== Segment start ==

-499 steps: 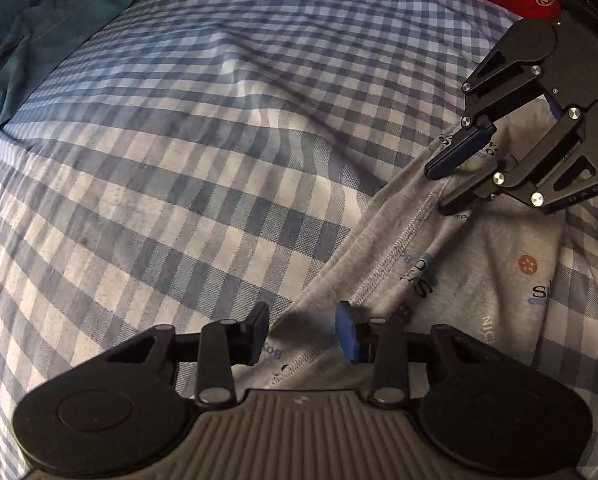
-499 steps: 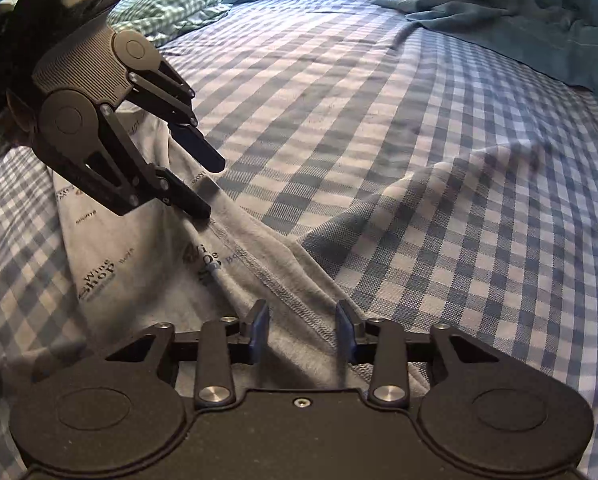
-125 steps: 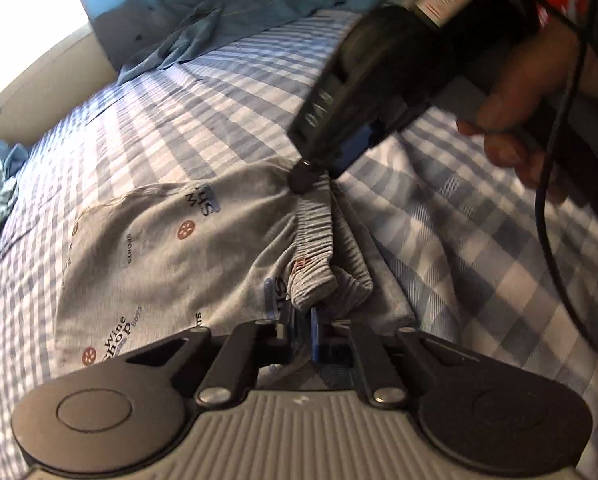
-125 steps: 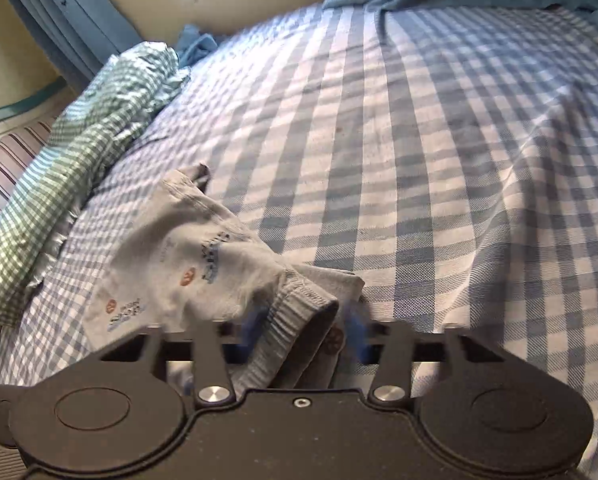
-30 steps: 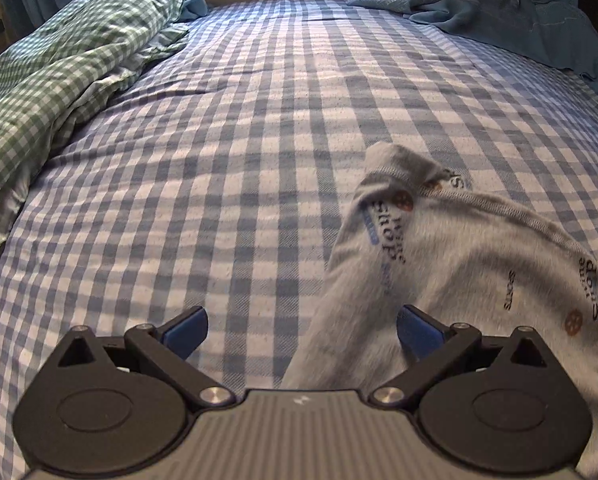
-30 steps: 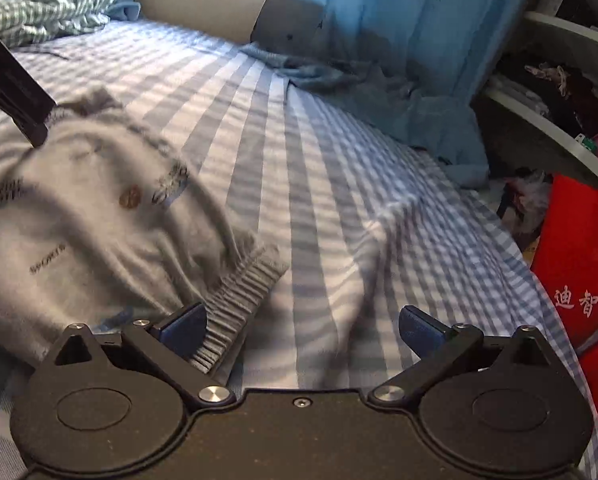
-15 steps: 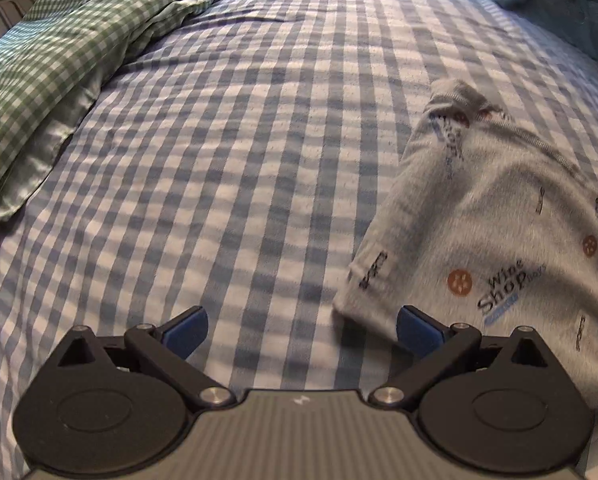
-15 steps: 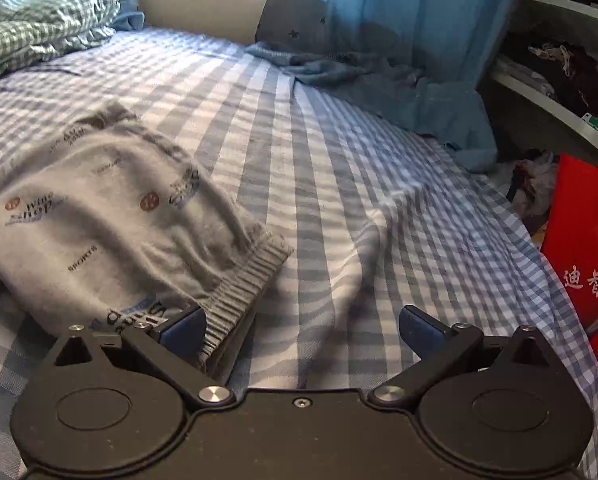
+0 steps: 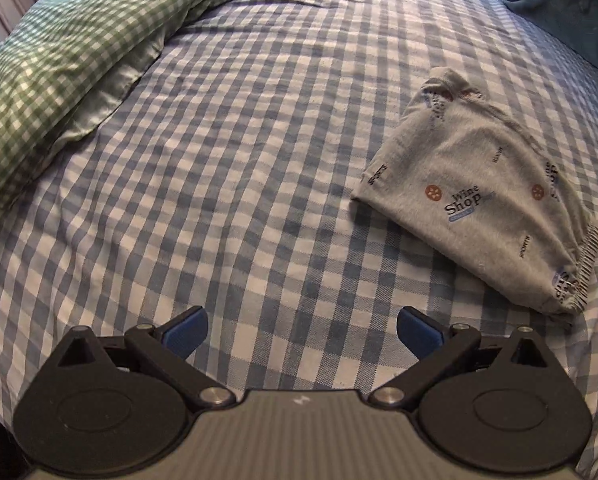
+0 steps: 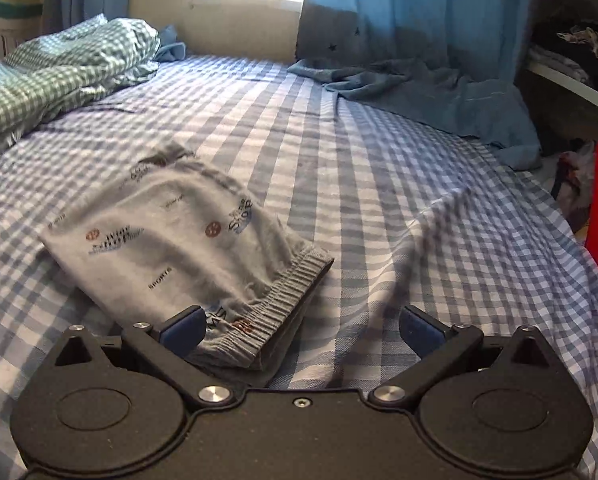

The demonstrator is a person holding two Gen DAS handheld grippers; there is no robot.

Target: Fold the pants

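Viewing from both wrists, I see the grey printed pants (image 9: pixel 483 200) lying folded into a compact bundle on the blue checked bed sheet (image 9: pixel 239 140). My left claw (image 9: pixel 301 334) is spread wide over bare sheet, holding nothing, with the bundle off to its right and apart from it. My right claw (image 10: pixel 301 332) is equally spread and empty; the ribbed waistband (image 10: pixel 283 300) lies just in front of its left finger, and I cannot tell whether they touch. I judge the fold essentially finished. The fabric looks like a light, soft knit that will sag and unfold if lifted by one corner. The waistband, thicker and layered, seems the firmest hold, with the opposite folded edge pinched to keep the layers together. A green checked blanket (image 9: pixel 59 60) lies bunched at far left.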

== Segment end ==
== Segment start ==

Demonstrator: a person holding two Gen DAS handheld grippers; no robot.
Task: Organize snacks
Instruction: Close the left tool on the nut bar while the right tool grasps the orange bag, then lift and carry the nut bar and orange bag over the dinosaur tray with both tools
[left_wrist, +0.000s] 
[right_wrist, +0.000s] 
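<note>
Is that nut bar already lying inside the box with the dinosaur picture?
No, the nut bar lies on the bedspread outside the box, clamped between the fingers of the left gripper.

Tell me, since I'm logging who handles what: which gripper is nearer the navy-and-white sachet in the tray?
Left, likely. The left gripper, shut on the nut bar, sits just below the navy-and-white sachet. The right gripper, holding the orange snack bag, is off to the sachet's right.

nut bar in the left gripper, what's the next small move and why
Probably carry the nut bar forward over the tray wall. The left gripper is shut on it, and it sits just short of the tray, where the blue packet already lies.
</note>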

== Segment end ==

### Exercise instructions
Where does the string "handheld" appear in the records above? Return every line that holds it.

### Answer for this exercise
The demonstrator is a person holding two Gen DAS handheld grippers; there is no robot.
Demonstrator: a person holding two Gen DAS handheld grippers; no robot.

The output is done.